(Extracted records)

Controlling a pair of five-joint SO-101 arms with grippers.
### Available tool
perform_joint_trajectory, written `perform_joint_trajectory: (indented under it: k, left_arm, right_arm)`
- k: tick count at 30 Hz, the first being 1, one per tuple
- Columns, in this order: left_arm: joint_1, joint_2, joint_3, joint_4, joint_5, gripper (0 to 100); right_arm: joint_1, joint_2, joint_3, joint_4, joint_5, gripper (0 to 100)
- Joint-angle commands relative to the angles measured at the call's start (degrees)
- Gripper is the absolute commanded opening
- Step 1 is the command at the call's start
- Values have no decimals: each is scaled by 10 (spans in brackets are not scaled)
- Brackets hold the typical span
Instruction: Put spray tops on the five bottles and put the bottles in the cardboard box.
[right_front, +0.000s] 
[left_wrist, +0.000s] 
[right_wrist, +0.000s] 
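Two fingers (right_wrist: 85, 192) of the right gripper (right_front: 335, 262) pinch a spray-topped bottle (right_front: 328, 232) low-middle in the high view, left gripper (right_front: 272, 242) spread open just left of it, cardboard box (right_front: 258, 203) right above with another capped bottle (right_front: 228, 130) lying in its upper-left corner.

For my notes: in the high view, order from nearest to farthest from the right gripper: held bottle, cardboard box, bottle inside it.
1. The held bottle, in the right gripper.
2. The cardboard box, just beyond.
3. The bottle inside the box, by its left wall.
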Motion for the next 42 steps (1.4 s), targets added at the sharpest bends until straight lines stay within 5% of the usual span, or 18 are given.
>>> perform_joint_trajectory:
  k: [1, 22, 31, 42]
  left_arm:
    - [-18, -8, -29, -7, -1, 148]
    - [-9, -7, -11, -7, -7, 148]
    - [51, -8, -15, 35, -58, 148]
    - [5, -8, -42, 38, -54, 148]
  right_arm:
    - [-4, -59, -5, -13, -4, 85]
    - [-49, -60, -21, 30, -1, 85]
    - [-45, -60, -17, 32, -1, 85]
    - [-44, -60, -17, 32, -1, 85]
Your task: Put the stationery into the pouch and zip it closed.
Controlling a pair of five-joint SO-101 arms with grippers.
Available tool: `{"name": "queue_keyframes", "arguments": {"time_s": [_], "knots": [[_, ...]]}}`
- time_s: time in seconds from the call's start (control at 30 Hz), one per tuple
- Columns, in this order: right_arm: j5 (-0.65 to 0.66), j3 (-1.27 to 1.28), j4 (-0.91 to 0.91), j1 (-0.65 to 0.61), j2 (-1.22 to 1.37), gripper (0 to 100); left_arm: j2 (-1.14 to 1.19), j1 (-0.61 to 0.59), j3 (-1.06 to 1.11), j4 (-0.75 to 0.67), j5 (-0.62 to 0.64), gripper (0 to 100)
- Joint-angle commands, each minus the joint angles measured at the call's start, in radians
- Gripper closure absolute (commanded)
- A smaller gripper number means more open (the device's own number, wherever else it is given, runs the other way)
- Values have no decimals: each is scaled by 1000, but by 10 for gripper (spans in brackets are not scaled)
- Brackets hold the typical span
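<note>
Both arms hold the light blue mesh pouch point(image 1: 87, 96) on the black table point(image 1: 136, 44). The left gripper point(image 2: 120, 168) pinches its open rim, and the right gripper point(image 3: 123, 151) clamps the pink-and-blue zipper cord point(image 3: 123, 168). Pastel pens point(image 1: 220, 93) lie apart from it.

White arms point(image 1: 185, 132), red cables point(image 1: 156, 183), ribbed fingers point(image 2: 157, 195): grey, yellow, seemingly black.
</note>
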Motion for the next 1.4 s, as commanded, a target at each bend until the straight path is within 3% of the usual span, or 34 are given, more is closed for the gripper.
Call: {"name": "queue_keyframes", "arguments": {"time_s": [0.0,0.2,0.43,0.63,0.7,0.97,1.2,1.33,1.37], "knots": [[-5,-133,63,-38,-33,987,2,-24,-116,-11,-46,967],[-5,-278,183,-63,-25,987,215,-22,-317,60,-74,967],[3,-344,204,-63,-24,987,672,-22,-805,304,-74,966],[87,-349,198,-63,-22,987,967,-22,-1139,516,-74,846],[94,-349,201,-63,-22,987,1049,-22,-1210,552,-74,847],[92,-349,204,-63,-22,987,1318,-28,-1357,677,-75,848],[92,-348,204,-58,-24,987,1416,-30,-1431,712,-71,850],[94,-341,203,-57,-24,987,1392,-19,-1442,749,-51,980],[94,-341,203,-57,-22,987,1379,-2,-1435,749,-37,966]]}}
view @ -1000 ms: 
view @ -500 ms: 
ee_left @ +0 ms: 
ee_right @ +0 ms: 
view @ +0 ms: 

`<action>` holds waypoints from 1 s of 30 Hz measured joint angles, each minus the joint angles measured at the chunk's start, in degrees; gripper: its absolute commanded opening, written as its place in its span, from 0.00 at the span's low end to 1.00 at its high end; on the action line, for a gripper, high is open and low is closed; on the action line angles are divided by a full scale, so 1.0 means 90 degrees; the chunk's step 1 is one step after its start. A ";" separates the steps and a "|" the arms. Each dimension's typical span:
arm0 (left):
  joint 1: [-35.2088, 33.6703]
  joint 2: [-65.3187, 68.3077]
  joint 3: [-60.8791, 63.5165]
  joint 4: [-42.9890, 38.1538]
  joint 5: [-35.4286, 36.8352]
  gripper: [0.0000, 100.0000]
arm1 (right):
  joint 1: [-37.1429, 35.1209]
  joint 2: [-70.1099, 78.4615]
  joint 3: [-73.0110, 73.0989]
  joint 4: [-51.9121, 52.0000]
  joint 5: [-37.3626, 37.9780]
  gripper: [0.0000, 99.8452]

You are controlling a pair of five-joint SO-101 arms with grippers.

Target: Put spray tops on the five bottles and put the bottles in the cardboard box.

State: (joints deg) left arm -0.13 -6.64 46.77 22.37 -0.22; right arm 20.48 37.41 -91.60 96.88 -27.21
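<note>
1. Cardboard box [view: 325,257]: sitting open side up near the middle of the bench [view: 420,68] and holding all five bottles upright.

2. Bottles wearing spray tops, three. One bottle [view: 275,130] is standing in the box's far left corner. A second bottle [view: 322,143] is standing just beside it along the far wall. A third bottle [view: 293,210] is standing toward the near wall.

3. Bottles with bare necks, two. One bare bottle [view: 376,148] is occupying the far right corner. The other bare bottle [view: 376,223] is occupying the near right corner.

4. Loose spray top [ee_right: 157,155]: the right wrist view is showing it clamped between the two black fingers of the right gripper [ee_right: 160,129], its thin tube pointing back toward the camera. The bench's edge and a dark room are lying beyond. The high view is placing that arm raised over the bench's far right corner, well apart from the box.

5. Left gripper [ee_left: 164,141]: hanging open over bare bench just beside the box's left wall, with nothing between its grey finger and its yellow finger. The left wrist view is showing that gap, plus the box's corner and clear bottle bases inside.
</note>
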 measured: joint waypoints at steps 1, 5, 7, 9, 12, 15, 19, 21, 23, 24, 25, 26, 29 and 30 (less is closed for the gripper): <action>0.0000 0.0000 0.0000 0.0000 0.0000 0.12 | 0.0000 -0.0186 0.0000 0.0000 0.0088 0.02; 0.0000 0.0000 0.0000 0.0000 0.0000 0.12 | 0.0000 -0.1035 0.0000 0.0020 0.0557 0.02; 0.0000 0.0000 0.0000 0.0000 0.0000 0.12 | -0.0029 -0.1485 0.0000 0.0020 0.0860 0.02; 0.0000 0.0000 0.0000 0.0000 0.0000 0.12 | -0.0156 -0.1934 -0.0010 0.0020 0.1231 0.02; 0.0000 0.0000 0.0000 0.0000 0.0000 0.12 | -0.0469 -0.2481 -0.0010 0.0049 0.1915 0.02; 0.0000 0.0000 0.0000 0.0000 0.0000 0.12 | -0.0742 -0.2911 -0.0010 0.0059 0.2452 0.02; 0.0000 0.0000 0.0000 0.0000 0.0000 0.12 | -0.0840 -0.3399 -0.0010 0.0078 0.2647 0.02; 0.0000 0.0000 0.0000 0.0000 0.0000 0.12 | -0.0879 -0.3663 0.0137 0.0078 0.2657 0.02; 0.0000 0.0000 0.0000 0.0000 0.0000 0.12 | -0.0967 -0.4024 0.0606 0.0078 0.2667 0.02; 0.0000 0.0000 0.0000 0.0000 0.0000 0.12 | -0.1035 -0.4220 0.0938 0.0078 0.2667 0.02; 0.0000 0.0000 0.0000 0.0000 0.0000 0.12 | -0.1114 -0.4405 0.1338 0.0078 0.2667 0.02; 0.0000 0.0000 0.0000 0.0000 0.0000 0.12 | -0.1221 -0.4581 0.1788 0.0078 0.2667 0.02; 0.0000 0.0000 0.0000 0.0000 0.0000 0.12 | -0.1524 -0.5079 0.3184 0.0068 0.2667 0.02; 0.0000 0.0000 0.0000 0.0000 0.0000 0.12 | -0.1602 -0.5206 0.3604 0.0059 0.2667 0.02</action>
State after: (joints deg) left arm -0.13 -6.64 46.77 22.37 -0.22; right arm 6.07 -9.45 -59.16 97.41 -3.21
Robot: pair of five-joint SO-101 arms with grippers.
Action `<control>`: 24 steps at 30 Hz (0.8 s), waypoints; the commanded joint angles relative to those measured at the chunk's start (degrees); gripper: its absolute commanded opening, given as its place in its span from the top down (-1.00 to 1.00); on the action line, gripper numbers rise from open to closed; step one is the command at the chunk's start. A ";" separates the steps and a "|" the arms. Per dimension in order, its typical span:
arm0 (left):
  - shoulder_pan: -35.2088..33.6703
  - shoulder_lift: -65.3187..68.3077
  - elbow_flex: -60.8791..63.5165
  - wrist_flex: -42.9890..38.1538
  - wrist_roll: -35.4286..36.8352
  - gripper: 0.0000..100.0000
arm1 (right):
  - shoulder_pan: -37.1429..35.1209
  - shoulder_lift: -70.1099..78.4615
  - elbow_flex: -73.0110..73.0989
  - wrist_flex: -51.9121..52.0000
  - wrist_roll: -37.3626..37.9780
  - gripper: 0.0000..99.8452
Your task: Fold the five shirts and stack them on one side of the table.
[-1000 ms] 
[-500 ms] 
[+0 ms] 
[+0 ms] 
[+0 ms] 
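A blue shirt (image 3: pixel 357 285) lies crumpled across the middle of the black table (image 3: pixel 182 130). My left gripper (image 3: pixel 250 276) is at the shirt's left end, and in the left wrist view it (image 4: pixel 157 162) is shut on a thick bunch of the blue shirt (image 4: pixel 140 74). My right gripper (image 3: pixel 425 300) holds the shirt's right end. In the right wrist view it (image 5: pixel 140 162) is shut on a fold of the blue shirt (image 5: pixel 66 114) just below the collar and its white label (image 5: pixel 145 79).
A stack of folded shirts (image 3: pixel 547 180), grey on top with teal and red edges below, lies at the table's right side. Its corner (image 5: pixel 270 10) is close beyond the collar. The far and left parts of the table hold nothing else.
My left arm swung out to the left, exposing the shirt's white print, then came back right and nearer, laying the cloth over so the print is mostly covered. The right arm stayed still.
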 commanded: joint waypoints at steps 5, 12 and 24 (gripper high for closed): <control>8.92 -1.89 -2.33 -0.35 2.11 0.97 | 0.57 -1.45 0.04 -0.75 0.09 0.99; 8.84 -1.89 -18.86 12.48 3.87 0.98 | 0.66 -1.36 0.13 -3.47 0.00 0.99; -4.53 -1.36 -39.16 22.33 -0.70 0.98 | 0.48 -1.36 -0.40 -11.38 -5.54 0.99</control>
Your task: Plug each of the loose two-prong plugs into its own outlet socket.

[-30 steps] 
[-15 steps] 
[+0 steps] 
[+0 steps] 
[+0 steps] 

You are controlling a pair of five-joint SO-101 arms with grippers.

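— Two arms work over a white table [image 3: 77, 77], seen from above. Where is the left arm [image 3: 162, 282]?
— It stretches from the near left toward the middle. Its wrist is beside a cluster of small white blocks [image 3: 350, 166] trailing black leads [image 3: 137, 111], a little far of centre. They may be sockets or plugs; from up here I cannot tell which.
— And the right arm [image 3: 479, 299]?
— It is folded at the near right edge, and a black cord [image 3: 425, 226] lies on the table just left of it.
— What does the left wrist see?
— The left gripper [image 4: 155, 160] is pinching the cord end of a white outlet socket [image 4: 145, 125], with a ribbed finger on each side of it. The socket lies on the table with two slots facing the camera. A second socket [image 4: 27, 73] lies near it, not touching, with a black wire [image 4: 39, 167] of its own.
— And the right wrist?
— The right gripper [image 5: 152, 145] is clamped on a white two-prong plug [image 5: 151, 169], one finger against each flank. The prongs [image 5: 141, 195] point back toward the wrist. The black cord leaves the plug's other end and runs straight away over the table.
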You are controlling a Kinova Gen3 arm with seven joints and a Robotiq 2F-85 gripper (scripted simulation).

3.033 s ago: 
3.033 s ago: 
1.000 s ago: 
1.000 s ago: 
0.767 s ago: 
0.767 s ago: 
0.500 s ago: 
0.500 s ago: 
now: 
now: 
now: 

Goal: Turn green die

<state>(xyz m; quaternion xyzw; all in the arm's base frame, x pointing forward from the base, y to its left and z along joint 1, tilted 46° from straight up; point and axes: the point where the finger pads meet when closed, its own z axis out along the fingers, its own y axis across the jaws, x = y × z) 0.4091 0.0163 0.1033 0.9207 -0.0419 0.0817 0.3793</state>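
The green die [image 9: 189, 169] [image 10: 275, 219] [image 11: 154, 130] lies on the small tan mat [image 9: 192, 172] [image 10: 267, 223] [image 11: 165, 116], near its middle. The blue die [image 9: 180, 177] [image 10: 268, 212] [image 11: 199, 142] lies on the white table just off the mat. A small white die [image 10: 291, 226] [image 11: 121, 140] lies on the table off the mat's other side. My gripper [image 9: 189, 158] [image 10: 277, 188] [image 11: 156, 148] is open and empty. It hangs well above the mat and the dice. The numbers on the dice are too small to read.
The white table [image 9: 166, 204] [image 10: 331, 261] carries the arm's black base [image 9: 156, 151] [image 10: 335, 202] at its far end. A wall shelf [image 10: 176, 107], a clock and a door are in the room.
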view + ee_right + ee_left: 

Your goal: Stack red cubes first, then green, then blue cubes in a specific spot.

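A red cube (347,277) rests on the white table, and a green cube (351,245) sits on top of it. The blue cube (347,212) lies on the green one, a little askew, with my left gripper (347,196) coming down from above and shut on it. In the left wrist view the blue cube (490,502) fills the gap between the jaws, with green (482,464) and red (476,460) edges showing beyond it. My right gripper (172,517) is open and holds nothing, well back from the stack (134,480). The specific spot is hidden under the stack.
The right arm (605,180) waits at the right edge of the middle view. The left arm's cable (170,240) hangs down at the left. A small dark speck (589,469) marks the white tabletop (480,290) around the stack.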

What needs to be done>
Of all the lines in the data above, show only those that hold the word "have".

Solution for this problem>
- Values have no decimals: each is scaled by 10 (spans in brackets are not scaled)
- Values have no decimals: each is scaled by 1000, but by 10 for gripper (spans in brackets are not scaled)

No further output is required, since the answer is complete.